The stories contained within Billy Pagan, Mining Engineer, are set in mining districts of Western Australian, Tasmania and northern Queensland, and each is filled with writing richly evocative of location and atmosphere. The relationship between Pagan and Fleet has much to compare with Holmes and Watson, and it is regrettable that Bedford did not come to realise the worth of continuing the Pagan adventures.
There seems no logical reason why authors such as Gould, Wright and Bedford became the pulp staples of the railway new-stands, while pedestrian talents such as Hennessey found favour with the more established publishers. One possible explanation is that Hennessey and others like him consciously exploited the form of melodramatic Victorian-inspired adventures which left little room for the development of Australian characters or locations except as exotic backdrops.
Whatever the reason a number of Australian authors began to give British publishers what they wanted. Over the years authors like Arthur Gask, Pat Flower, Margot Neville and Sidney Courtier filled the circulating libraries of Britain and Australia with their books.
Like American western writer Zane Grey, South Australian-born Arthur Gask, spent the early years of the twentieth century as a dentist. In between impacted molars, Gask nutted out a thriller which he eventually titled The Secret of the Sandhills (Adelaide, Rigby, 1921; London, Herbert Jenkins, 1930), subtitled A Mystery of Henley Beach to identify its Adelaine locale. The novel did not readily find an Australian publisher but when it finally appeared sold a thousand copies in a matter of weeks. British publisher Herbert Jenkins picked up Gask’s second novel, Cloud, the Smiter (London, 1926), to begin an association that lasted for more than 30 novels, ending with Crime Upon Crime (London, 1952) published the year after Gask’s death.

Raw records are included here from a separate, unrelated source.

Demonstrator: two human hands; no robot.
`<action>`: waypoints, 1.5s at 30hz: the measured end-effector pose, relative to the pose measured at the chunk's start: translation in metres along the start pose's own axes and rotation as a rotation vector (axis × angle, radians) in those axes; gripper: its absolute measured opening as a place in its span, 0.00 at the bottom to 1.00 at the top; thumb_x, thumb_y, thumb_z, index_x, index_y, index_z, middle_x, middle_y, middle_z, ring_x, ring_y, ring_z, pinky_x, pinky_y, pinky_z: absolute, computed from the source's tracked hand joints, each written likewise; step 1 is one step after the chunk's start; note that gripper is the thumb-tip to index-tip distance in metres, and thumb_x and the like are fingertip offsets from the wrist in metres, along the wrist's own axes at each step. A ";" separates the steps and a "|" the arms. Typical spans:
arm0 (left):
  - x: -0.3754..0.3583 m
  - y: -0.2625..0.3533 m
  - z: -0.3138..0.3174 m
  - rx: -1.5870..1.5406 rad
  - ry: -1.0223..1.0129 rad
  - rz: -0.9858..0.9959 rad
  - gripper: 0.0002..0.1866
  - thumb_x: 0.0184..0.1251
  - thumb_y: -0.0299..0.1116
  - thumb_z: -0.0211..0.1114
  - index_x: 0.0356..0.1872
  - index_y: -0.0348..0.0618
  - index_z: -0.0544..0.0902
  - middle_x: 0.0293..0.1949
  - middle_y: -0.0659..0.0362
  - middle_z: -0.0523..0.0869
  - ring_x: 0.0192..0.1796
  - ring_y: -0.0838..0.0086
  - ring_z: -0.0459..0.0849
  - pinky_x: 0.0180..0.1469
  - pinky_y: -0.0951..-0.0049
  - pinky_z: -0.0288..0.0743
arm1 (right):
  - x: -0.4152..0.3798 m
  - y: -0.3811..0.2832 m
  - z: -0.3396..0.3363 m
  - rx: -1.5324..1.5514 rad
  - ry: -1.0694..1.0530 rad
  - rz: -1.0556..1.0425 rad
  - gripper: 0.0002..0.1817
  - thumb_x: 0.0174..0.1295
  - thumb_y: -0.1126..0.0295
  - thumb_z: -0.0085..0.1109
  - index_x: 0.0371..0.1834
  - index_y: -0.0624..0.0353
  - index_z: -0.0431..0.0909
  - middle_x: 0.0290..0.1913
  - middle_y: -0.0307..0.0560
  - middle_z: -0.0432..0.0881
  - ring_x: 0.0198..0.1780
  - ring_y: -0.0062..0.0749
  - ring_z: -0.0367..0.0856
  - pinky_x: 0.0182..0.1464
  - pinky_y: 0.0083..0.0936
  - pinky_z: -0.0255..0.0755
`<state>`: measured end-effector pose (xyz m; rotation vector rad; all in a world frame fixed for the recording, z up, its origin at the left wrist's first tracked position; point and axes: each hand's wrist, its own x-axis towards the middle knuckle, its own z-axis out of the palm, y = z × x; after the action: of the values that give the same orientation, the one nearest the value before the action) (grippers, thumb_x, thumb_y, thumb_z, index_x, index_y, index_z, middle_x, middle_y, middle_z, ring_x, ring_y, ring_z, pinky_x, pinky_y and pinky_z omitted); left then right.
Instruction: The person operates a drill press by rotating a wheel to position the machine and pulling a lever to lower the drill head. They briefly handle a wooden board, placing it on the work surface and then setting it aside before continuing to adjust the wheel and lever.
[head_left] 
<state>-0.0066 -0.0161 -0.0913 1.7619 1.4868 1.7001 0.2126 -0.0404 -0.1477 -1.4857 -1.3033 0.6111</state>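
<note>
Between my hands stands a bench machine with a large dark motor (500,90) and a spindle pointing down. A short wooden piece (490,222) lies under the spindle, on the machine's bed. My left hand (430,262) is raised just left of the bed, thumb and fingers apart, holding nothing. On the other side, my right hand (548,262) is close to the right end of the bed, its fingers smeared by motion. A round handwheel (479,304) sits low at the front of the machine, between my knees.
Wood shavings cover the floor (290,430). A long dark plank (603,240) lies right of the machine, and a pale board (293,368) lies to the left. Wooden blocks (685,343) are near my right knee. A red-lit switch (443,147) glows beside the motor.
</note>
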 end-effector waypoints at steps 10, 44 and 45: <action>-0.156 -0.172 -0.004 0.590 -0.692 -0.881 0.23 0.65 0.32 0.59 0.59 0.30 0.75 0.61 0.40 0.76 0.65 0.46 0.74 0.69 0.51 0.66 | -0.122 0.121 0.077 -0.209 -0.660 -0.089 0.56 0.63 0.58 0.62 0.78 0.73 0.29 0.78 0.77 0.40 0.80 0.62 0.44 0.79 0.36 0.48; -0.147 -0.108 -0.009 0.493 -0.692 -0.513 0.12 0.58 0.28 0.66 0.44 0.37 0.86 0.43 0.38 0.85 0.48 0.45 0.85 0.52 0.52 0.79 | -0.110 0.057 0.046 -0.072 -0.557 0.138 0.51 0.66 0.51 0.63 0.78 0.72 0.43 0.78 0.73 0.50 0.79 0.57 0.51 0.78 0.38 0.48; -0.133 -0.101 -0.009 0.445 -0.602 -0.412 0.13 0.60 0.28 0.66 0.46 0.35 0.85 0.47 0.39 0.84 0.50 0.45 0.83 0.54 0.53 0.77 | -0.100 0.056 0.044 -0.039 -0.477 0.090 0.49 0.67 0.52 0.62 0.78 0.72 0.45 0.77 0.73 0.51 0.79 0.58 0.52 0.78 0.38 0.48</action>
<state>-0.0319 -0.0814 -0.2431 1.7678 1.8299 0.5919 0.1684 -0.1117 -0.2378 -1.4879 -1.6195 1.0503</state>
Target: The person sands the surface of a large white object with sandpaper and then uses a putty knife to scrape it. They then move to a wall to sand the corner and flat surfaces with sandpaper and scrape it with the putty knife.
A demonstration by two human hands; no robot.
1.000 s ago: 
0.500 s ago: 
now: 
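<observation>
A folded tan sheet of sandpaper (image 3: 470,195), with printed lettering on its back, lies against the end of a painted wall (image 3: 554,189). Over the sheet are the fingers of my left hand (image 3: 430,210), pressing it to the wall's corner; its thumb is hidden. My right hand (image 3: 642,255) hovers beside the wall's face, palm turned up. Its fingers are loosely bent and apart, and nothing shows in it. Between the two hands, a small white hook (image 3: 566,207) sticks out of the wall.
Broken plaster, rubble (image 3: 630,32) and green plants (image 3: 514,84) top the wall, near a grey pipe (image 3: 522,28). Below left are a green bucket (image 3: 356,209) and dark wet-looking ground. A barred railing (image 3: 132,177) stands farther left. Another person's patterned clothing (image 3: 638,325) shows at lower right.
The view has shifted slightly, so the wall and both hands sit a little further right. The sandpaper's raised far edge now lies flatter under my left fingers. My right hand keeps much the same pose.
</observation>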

Many of Gask’s stories feature South Australia although those starring his series character, Detective Gilbert Larose, remained firmly set in England.
Pat Flower came to Australia in 1928 as a teenager. The wife of artist Cedric, she turned to writing in the 1950s with the first of her long stream of novels, Wax Flowers for Gloria (Sydney, Ure Smith, and London, Angus & Robertson, 1958). Flower’s earlier works do not anticipate the quality of her later writing. Her considerable literary talent was initially overwhelmed by a jokesy approach particularly in the half dozen or so early books that feature her sole series character, Inspector Swinton. The good Inspector was a policeman given to meat pies and suburban domesticity and was little different from the majority of English flavoured police heroes common in Australian crime fiction through much of this century.
Possibly Flower was lampooning this derivative fashion although any evidence of such intent is buried deep. Certainly her sense of humour verged on the heavy handed. Consider, for example, the device occasioned by her married name in the titles. Not only is there Wax Flowers for Gloria but Goodbye Sweet William (Sydney, Ure Smith, and London, Angus & Robertson, 1960), One Rose Less (Sydney, Ure Smith, and London, Angus & Robertson, 1961) and Hell for Heather (London, Hale, 1962). If this isn’t sufficient, Inspector Swinton is assisted by a young colleague, Detective-Sergeant Primrose.